Club Tirol zu Besuch im Wiener Atelier des architektonischen Visionärs und Querdenkers Peter Lorenz
In den langen, mit Ordnern vollgestopften Regalreihen liegen überall verteilt unterschiedlichste Entwurfsmodelle. Auf den langen Tischen stehen neben Computerbildschirmen die größeren, teils mit Plexiglas geschützten Modellarbeiten. Wie jenes des spektakulären, soeben fertiggestellten Flagshipstores des Premium-Küchengeräte-Herstellers Bora im deutschen Herford.
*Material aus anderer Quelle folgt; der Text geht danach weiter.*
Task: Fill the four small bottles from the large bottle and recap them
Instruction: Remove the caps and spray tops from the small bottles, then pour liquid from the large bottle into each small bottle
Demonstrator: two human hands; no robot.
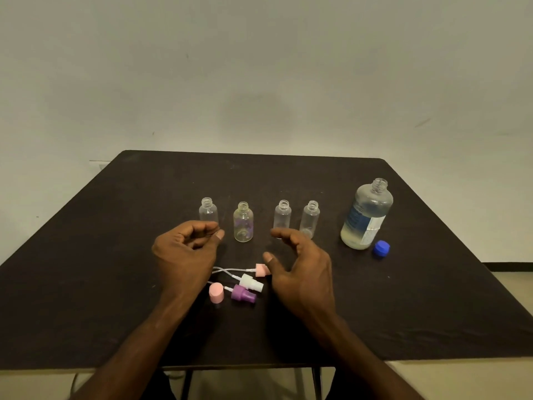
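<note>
Several small clear bottles stand uncapped in a row on the black table (115,255): one at the far left (208,210), one with a yellowish tint (243,223), a third (282,216) and a fourth (311,217). The large bottle (366,217), open and partly filled with clear liquid, stands at the right, its blue cap (381,248) beside it. Spray caps lie near me: pink (261,269), white (251,281), purple (242,294), and a pink cover (216,293). My left hand (187,255) hovers with loosely curled fingers, holding nothing. My right hand (302,269) hovers open, apart from the bottles.
A plain pale wall stands behind the table. The table's front edge runs below my forearms, with thin metal legs (315,382) under it. Pale floor (513,284) shows at the right.
</note>
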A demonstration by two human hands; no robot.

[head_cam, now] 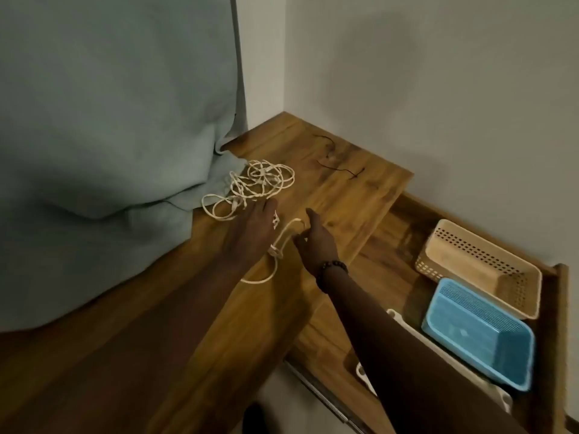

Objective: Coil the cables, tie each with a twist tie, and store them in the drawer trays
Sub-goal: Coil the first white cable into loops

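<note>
- While your two arms reached over the wooden worktop [344,195], your left hand [250,233] lay flat and spread, palm down, on the near edge of the tangled white cable [266,180], not gripping anything as far as I could see.
- Your right hand [316,242] was just beside it, fingers loosely curled with thumb and forefinger right at a loop of the same cable; honestly couldn't tell if you'd actually pinched it or were only touching.
- That cable sat in a messy, uncoiled pile near the back left of the worktop, partly lying on the grey-green fabric [109,136] that draped down onto the surface, with one strand trailing toward you between your hands and curling under your left wrist.
- Two thin dark twist ties [341,170] lay on the bare wood further back, well apart from the cable pile.
- On your right the drawer [391,245] stood open, lower than the worktop.
- Inside it were a beige perforated tray [479,270] at the far end, a blue tray [479,333] just beside it nearer to you, and a white tray [488,393] mostly hidden behind your right forearm.
- You had a dark beaded bracelet [332,269] on your right wrist.
</note>
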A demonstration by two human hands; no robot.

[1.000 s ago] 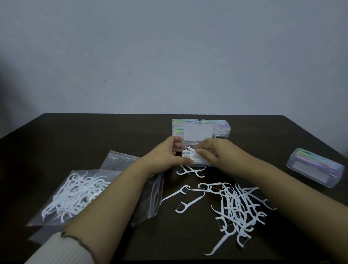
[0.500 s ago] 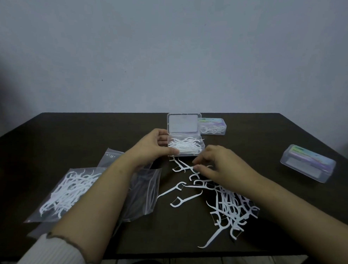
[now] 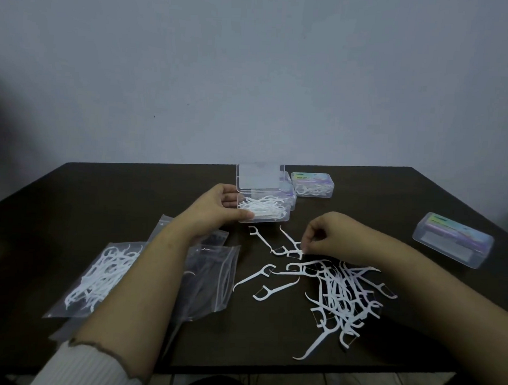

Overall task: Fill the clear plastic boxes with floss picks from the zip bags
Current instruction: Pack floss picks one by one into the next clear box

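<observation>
The left hand grips the open clear box, part-filled with floss picks; the right hand pinches a loose pick on the tabletop; a zip bag holds more; labels unreadable

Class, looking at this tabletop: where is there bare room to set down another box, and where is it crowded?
Bare patches: the far left corner of the table behind the zip bags, and the strip between the loose picks and the closed box at right. Crowded: the middle, round the open box and both hands.
</observation>
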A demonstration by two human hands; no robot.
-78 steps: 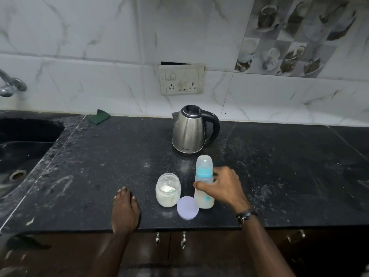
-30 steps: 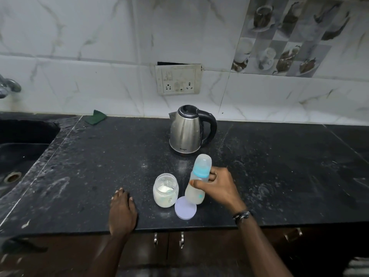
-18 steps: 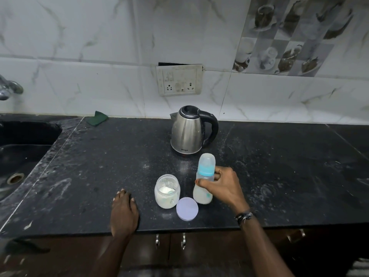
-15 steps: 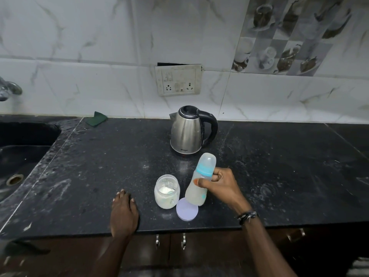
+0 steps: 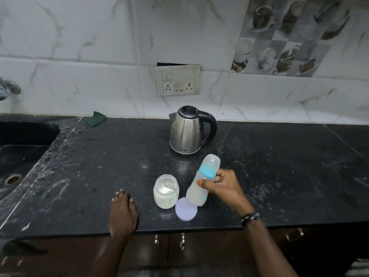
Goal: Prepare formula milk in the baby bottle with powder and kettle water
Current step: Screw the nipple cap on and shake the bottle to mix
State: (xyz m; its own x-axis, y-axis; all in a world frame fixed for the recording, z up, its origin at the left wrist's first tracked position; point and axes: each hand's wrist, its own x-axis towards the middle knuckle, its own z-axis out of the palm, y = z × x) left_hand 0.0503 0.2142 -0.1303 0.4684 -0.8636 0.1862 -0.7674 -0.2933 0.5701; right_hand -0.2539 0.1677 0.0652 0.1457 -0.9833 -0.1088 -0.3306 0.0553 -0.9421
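Observation:
My right hand [image 5: 222, 186] grips a capped baby bottle [image 5: 201, 181] with a blue collar and milky liquid inside. The bottle is lifted off the black counter [image 5: 279, 176] and tilted, its cap leaning to the upper right. Just left of it stands an open glass jar of white powder [image 5: 166, 191]. The jar's pale round lid [image 5: 186, 209] lies flat under the bottle's base. A steel kettle [image 5: 188, 132] with a black handle stands behind, near the wall. My left hand [image 5: 122, 210] rests flat on the counter's front edge, holding nothing.
A dark sink [image 5: 22, 154] is sunk into the counter at the left, with a tap [image 5: 8, 89] above it. A green cloth [image 5: 95, 117] lies at the back by the wall. A socket panel [image 5: 177, 79] sits on the tiles above the kettle.
The bottle stood upright on the counter at first. Since then my right hand has rocked it between tilted and upright, and now it is tilted again. My left hand stayed put.

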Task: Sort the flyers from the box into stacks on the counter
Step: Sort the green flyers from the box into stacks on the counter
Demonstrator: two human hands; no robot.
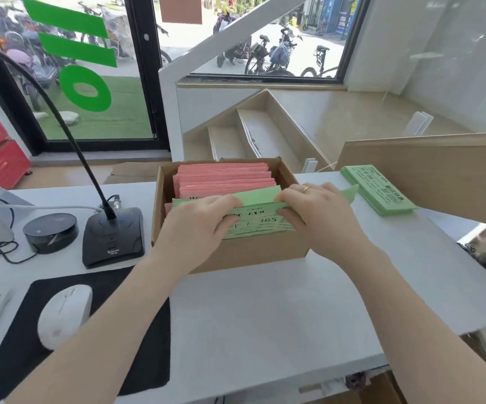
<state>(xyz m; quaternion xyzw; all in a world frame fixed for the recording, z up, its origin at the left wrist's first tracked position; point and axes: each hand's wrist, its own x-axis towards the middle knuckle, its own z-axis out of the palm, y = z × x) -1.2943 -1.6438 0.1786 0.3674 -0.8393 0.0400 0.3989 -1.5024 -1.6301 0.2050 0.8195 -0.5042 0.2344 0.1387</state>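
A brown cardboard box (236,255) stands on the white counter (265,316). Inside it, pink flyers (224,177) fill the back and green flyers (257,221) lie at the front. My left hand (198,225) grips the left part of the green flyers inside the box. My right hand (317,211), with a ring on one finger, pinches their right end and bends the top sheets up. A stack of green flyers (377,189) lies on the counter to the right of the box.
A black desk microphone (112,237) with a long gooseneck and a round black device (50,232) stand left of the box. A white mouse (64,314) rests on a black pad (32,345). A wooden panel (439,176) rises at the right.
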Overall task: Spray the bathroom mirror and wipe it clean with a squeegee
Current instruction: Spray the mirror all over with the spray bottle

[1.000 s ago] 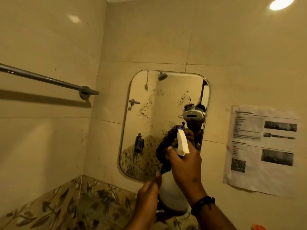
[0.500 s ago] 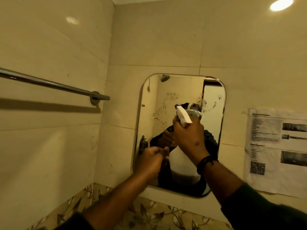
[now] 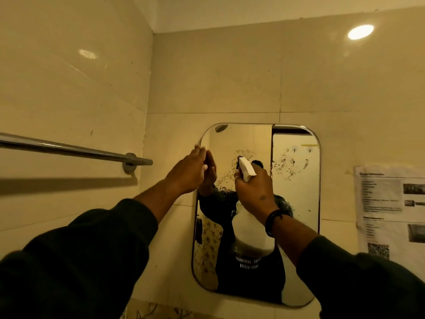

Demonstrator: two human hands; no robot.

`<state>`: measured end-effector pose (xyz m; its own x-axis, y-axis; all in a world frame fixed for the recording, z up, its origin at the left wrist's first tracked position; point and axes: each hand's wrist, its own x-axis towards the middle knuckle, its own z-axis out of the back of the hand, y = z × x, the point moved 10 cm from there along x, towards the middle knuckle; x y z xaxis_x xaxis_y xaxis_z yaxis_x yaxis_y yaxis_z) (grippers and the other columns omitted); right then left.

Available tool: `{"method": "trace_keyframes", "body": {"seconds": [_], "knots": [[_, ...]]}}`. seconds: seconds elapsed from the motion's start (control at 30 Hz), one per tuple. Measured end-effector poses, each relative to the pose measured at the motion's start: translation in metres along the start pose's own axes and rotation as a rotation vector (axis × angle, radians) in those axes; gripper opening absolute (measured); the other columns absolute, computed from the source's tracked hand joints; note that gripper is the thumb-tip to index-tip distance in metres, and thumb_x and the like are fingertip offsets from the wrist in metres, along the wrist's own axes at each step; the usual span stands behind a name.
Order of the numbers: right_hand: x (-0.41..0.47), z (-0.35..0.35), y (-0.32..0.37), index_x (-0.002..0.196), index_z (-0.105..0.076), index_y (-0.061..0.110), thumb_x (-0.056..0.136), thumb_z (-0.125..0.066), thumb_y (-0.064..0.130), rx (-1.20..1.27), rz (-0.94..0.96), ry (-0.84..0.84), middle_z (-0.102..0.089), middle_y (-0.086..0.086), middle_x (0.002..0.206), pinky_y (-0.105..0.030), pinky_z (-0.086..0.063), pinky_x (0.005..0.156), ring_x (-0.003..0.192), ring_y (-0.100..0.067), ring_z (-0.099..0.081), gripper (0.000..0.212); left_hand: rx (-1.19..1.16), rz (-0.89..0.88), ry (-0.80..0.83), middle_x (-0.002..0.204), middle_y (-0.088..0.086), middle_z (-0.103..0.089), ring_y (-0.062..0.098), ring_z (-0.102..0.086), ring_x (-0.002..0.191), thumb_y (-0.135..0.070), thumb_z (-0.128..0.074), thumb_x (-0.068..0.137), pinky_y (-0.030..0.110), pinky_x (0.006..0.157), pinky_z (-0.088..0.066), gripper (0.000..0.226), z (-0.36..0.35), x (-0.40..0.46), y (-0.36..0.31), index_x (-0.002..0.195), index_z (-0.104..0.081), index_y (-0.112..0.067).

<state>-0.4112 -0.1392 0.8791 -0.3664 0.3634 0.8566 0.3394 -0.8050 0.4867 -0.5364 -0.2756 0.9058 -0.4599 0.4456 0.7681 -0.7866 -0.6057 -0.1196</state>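
A rounded rectangular mirror (image 3: 296,203) hangs on the beige tiled wall, with dark speckled smears across its upper half. My right hand (image 3: 255,192) grips the neck of a white spray bottle (image 3: 251,229), whose nozzle points at the glass near the middle. My left hand (image 3: 190,173) rests with fingers together against the mirror's upper left edge and holds nothing. A black band circles my right wrist. No squeegee is in view.
A chrome towel bar (image 3: 69,149) runs along the left wall, ending close to the mirror. A printed paper sheet (image 3: 391,212) is stuck to the wall at the right. Patterned tile (image 3: 161,310) shows below the mirror.
My left hand rose from beside the bottle's base to the mirror's upper left edge. My view moved closer and upward; the bottle stays raised in my right hand.
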Motion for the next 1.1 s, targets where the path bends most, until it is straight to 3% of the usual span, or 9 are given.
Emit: {"method": "trace_keyframes", "body": {"seconds": [0.13,0.23,0.37,0.5,0.83,1.0,1.1], "knots": [[0.007,-0.007,-0.002,0.107,-0.064,0.01,0.092,-0.06,0.028,-0.125,0.037,0.011,-0.058,-0.001,0.083,-0.033,-0.052,0.068,0.076,-0.022,-0.058,0.025,-0.016,0.003,0.179,0.166,0.01,0.004,0.028,-0.007,0.153,-0.019,-0.042,0.105,0.036,0.121,-0.016,0.067,-0.032,0.007,0.011,0.158,-0.002,-0.008],[0.013,-0.004,-0.011,0.099,-0.066,0.011,0.092,-0.057,0.033,-0.158,0.023,-0.021,-0.056,0.002,0.073,-0.038,-0.054,0.067,0.071,-0.023,-0.059,0.026,0.044,0.029,0.183,0.166,0.008,0.011,0.028,-0.018,0.151,-0.015,-0.041,0.105,0.035,0.118,-0.024,0.069,-0.047,0.006,0.022,0.158,0.002,-0.011],[0.016,0.001,-0.021,0.1,-0.068,0.013,0.092,-0.058,0.043,-0.135,-0.005,-0.017,-0.062,0.001,0.077,-0.027,-0.046,0.059,0.07,-0.018,-0.059,0.033,0.081,0.049,0.159,0.165,0.002,0.018,0.029,-0.033,0.145,-0.013,-0.043,0.103,0.035,0.111,-0.036,0.074,-0.051,0.004,0.026,0.158,0.006,-0.017],[0.015,0.003,-0.021,0.108,-0.069,0.014,0.09,-0.06,0.047,-0.13,-0.016,0.002,-0.07,-0.007,0.09,-0.041,-0.056,0.075,0.083,-0.026,-0.063,0.038,0.127,0.057,0.149,0.166,0.003,0.016,0.029,-0.044,0.137,-0.008,-0.047,0.099,0.033,0.103,-0.043,0.079,-0.048,0.005,0.026,0.159,0.003,-0.017],[0.01,0.018,-0.018,0.101,-0.07,0.019,0.085,-0.064,0.051,-0.176,-0.062,-0.01,-0.065,0.0,0.081,-0.053,-0.052,0.086,0.083,-0.027,-0.063,0.036,0.142,0.079,0.134,0.167,0.005,0.0,0.032,-0.039,0.14,0.001,-0.047,0.096,0.035,0.107,-0.04,0.073,-0.041,0.013,0.026,0.159,-0.013,-0.017],[0.009,0.024,-0.014,0.105,-0.073,0.011,0.083,-0.073,0.04,-0.089,-0.034,0.005,-0.066,-0.003,0.08,-0.038,-0.056,0.078,0.081,-0.025,-0.066,0.036,0.113,0.087,0.118,0.167,0.007,-0.001,0.033,-0.041,0.139,-0.001,-0.049,0.096,0.036,0.107,-0.04,0.072,-0.042,0.011,0.024,0.158,-0.016,-0.015],[0.009,0.028,-0.014,0.101,-0.075,0.012,0.081,-0.076,0.036,-0.071,-0.027,-0.01,-0.072,-0.008,0.083,-0.041,-0.059,0.075,0.078,-0.026,-0.067,0.031,0.101,0.099,0.107,0.167,0.006,0.006,0.031,-0.041,0.139,0.001,-0.049,0.095,0.034,0.105,-0.041,0.075,-0.044,0.009,0.023,0.159,-0.012,-0.015]]}}
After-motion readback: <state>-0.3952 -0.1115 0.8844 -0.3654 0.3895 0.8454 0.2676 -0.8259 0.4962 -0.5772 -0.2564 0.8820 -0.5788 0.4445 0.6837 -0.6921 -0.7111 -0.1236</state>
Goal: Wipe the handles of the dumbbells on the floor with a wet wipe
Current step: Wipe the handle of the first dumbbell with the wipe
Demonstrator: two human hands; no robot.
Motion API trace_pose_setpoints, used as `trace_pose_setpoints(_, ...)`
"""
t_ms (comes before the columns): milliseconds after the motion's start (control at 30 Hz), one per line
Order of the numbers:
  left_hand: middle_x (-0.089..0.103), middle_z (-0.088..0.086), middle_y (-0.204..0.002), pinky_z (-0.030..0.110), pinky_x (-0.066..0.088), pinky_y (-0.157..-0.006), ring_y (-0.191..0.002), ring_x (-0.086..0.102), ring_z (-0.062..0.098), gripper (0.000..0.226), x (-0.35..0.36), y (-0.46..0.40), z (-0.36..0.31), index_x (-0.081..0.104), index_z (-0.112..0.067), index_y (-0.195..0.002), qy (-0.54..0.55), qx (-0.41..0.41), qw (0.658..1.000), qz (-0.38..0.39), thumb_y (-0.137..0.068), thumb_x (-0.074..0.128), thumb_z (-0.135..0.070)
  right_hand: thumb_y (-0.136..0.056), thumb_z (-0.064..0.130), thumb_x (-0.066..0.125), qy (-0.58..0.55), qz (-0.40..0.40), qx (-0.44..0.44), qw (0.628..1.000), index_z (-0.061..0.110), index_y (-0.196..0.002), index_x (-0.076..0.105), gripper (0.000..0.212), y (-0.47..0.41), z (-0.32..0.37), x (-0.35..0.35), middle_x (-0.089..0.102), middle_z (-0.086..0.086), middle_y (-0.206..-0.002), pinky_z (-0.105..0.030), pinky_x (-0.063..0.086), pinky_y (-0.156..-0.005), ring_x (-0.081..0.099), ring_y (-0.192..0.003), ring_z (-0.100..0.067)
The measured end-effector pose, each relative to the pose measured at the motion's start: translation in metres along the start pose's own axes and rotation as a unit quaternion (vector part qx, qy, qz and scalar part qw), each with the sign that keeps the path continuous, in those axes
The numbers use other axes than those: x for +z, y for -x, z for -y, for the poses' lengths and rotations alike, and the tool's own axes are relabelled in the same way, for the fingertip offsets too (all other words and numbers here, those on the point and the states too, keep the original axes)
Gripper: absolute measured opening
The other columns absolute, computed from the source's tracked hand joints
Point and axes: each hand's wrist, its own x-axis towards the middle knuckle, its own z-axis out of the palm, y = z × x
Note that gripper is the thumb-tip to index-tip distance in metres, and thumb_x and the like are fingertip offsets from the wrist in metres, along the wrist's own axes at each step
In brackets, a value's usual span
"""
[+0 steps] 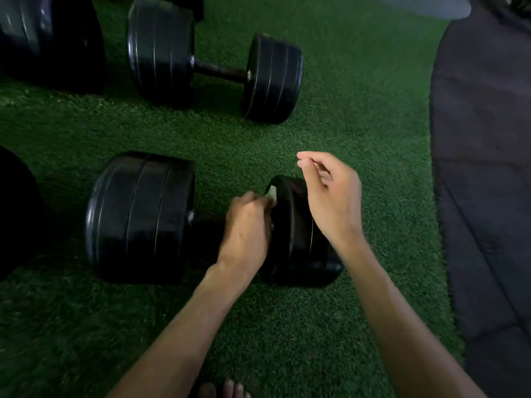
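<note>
A black dumbbell [138, 216] lies on the green turf in front of me. My left hand [247, 228] is wrapped over the right end of its handle [205, 225], pressing a pale wet wipe [271, 193] against it by the right weight; only a corner of the wipe shows. My right hand [330, 193] hovers above the right weight [298, 239] with fingers loosely curled and nothing in it. A second black dumbbell [215, 61] lies farther back, its handle [219, 70] bare.
More black weights sit at the top left [48, 38] and the left edge [17, 211]. A dark rubber mat [485, 168] borders the turf [359, 96] on the right. My toes [224, 390] show at the bottom edge.
</note>
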Motion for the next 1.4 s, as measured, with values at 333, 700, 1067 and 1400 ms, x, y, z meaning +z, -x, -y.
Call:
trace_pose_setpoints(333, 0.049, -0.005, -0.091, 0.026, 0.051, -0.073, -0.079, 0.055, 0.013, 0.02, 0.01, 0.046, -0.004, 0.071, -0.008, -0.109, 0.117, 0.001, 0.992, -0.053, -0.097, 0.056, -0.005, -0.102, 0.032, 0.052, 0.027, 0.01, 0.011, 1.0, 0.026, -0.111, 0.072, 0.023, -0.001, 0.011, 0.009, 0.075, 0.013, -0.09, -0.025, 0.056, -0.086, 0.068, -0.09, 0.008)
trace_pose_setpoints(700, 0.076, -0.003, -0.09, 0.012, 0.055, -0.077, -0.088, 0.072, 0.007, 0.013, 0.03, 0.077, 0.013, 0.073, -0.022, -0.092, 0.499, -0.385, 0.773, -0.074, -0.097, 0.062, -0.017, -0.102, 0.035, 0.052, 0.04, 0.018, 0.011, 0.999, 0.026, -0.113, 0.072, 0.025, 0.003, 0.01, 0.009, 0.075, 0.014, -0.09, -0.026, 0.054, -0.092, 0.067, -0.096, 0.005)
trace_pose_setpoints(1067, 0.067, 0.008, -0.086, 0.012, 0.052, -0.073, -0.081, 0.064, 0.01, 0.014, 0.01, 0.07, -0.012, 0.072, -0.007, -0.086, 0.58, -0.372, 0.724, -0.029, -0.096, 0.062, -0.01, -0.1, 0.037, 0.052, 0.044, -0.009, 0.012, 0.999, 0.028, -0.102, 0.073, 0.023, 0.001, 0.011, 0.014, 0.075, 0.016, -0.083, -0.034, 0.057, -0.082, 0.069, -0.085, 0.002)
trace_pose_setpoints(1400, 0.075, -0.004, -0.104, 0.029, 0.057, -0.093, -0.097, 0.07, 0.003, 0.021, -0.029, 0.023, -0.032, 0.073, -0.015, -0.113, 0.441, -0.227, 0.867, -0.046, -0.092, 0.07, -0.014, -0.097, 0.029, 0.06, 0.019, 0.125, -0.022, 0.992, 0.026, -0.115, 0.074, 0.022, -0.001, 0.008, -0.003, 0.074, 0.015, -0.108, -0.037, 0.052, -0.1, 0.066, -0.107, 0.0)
Dessen auskragende, um 42 Grad geneigte Südfassade stellt den Blickkontakt her mit den unzähligen Autofahrern der darunter vorbeiführenden Autobahn. Ein Bauprojekt, das jüngst mit dem "Big See Architecture Award 2024" ausgezeichnet wurde.
Diesen gab's 2022 auch für den "Med-Campus" in Linz, von dem großformatige Detailfotos die Wände des Ateliers und natürlich Modelle zieren. Auf einem der Bildschirme läuft eine Slide-Show von jener Baustelle, die getrost als "Lebenswerk" des Bürochefs bezeichnet werden kann: die "Ilirija Sportcity" in Sloweniens Hauptstadt Ljubliana. Den internationalen Wettbewerb zum Um- und Ausbau eines alten Bades zum Schwimm- und Sportzentrum hat der Architekt bereits 2000/2001 gewonnen. Die Errichtung des Komplexes erfolgt jedoch - nach Bewältigung zahlreicher Widerstände und Hürden - erst jetzt, praktisch ein Vierteljahrhundert später.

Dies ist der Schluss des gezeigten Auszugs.